What this task involves: Output the data verbatim, with nothing added or dropped.

Start of Provided data

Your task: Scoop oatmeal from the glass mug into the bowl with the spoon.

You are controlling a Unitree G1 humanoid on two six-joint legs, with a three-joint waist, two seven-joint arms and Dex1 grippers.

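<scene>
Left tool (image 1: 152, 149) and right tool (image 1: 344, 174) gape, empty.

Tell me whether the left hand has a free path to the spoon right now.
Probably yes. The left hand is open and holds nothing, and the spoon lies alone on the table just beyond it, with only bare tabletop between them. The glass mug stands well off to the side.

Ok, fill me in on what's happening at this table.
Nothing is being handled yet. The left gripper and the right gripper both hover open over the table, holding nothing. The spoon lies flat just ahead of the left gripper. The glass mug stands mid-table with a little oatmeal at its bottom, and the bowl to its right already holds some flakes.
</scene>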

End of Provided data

Output for this task:
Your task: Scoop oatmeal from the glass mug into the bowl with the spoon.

You are controlling a Unitree G1 humanoid on two six-joint legs, with a three-joint waist, two seven-joint arms and Dex1 grippers.

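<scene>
Left tool (image 1: 152, 149) and right tool (image 1: 344, 174) gape, empty.

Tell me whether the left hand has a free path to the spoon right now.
Probably yes. The left hand is open and holds nothing, and the spoon lies alone on the table just beyond it, with only bare tabletop between them. The glass mug stands well off to the side.

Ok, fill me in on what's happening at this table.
Nothing is being handled yet. The left gripper and the right gripper both hover open over the table, holding nothing. The spoon lies flat just ahead of the left gripper. The glass mug stands mid-table with a little oatmeal at its bottom, and the bowl to its right already holds some flakes.
</scene>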

The work on this exercise has been completed.